More than 3 million people drive trucks in the United States. In fact, according to Steve Viscelli, author of “The Big Rig: Trucking and the Decline of the American Dream” and a lecturer in the Department of Sociology, it’s the No. 1 occupation in 37 of 50 states.
“Within that, the biggest employer is what’s called truckload general freight,” he says. “That’s long haul, meaning you’re driving more than 150 miles.”
Viscelli, who will be a Robert and Penny Fox Family Pavilion Scholar and a senior fellow at the Kleinman Center for Energy Policy this fall, knows a thing or two about trucking beyond penning a book about it. In 2005, he spent six months working for a for-hire carrier. For an average of 90 hours a week, his truck’s 53-foot trailer hauled a mishmash of material: pillows, steel coils—anything a pallet could hold.
“I usually started out in New York. I’d take beer to Michigan. In Michigan, I would pick up auto glass and drive it to Green Bay, and in Green Bay I’d pick up paper products and bring them to Mobile, Alabama. In Mobile, I’d pick up tires and bring them to Florida,” Viscelli explains. “You just do that for weeks. You don’t know if you’re going to get home on Thursday or Sunday.”
Through this on-the-job experience—what began as doctoral dissertation research—he learned that the Great Recession hit this industry, which acts as an economic barometer, in an interesting way. Unlike with product-based trades, trucking’s services can’t be stored. It’s what is known as derived-demand.
“As soon as there’s less demand, you have unutilized assets, which means everybody is going to start cutting rates to keep their trucks moving,” he says. “When rates start to go south in trucking, they go really south. Historically, that’s meant you always have big firms going into bankruptcy.”
This time around, though, that didn’t happen.
The industry now uses employees and independent contractors to drive trucks, and the latter group must cover all expenses, including truck payments, insurance, and fuel. For these owner-operators, for-hire carriers negotiate customer contracts, which typically comprise a per-mile pay rate and fuel pricing. Most carriers also include a surcharge—an extra per-gallon cost to the independent contractor—to account for dips and spikes. In 2008, per-gallon costs rose above $4, and the fuel surcharge couldn’t keep pace.

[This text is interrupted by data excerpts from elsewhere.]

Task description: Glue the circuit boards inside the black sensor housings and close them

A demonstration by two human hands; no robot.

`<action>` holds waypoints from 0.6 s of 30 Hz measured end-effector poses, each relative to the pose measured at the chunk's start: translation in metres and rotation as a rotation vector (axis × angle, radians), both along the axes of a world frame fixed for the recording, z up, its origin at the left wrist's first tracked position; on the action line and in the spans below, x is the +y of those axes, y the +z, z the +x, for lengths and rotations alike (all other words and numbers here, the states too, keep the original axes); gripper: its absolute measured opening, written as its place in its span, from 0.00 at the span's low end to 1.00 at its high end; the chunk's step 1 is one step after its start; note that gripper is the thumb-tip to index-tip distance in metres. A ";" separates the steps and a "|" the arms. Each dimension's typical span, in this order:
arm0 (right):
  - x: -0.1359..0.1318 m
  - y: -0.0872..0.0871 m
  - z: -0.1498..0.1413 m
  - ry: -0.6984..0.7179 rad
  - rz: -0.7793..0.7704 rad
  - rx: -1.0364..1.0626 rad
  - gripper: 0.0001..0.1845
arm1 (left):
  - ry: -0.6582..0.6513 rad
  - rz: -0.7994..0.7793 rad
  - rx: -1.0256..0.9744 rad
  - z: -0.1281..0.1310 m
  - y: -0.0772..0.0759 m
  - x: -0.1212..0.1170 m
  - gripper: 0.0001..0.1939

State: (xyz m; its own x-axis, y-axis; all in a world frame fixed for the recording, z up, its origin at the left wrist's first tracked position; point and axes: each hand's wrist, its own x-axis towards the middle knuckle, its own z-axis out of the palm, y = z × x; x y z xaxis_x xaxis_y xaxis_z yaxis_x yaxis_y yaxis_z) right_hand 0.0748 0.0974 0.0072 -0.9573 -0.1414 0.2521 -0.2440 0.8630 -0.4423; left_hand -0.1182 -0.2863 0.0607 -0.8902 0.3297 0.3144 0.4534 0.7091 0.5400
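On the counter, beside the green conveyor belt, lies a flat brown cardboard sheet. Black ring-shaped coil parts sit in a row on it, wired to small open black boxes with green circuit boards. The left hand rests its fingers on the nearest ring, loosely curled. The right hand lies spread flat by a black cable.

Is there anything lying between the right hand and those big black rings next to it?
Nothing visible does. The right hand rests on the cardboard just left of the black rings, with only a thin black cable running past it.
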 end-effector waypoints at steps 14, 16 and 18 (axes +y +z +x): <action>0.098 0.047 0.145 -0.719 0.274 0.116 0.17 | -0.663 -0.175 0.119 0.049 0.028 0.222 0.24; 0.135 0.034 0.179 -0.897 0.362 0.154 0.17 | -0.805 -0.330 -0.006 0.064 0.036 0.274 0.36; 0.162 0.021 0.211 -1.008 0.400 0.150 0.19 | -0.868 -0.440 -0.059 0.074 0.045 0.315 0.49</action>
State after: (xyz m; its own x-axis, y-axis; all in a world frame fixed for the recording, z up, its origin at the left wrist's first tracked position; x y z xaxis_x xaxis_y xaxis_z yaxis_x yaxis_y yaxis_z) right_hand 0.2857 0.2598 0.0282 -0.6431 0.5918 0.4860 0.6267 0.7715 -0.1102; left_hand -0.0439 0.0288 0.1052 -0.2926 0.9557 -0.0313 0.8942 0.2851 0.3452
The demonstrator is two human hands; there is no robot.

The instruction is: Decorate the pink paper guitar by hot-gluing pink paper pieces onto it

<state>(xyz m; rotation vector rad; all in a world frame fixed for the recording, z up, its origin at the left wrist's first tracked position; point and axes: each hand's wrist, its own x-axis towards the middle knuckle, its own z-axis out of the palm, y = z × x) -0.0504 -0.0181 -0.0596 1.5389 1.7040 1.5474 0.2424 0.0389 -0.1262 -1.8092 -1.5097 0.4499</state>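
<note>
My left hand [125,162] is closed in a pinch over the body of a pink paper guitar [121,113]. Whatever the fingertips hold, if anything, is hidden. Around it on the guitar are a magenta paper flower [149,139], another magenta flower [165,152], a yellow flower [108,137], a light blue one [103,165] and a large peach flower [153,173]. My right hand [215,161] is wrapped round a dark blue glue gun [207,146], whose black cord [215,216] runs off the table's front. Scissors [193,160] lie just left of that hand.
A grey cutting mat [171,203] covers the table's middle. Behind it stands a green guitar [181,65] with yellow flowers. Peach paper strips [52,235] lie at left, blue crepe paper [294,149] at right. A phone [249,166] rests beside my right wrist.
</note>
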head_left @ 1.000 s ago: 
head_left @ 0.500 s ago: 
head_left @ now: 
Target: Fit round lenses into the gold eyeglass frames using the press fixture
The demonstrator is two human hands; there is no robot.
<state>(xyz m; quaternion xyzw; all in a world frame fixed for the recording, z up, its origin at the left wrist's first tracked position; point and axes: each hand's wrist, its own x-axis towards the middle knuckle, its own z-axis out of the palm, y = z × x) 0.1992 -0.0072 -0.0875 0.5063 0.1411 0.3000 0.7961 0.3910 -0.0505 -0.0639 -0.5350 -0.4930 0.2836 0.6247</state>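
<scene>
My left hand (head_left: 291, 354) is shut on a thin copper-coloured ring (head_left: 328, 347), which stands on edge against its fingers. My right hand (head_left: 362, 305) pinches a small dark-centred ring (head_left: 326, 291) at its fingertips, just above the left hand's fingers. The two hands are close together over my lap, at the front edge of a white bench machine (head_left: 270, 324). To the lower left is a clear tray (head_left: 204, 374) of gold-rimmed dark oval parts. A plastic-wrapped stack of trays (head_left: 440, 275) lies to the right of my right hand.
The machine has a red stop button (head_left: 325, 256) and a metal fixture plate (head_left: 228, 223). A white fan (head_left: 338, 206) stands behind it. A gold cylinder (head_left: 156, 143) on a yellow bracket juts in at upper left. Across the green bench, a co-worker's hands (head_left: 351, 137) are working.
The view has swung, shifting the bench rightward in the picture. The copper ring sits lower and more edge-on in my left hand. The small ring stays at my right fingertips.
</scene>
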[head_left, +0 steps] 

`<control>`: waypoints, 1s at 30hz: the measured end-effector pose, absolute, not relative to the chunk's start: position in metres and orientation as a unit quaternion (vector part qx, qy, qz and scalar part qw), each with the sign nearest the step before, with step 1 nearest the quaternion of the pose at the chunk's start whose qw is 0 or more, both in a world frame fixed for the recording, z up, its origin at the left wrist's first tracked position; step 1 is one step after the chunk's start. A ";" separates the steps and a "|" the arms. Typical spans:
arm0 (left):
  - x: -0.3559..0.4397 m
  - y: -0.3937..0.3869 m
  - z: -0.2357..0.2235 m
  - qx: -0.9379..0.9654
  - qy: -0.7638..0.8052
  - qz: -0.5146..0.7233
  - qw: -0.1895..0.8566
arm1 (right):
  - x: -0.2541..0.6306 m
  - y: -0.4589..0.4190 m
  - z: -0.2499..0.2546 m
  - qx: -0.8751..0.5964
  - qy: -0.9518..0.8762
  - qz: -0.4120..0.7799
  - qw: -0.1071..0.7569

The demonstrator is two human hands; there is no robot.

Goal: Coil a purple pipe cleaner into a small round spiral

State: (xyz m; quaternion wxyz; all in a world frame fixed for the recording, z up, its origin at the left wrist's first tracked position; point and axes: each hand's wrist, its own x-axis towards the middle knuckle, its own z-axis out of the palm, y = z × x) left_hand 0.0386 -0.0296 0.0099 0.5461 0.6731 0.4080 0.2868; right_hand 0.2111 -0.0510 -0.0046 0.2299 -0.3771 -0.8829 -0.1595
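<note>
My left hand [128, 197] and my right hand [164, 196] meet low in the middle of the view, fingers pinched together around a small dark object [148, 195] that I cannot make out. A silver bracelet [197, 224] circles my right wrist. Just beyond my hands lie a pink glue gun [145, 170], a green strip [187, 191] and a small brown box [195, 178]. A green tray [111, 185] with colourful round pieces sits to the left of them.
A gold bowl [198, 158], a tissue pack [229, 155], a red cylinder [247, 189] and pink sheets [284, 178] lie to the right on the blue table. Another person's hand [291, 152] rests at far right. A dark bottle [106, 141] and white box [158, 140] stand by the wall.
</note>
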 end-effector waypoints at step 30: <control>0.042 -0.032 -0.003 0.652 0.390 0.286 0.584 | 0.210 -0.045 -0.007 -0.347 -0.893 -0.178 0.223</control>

When they didn’t collect enough from customers, carriers shifted the burden onto contractors.
“In 2008, into 2009, you had thousands of drivers basically working for free,” Viscelli says. “I met drivers taking money from their wife’s income to buy fuel because as they saw it, they had equity in the truck.”
Almost no major trucking companies failed, he adds, and some started making money again within two years. Around a decade later, these businesses are recruiting again, reopening schools that at their peak trained 200,000 people. Turnover in this male-dominated field remains high—100 percent annually in some places—but according to Viscelli, trucking right now is generally profitable. He’s keeping his finger on its pulse, working on a policy proposal that could change the movement of freight around cities and maximize the efficiency of each truck.
His time studying the industry taught him it’s ever-changing.
“There is definitely a novelty of the job, so drivers coming in are very excited about the possibilities,” he says. “The problem is that [their] expectations are virtually never met.”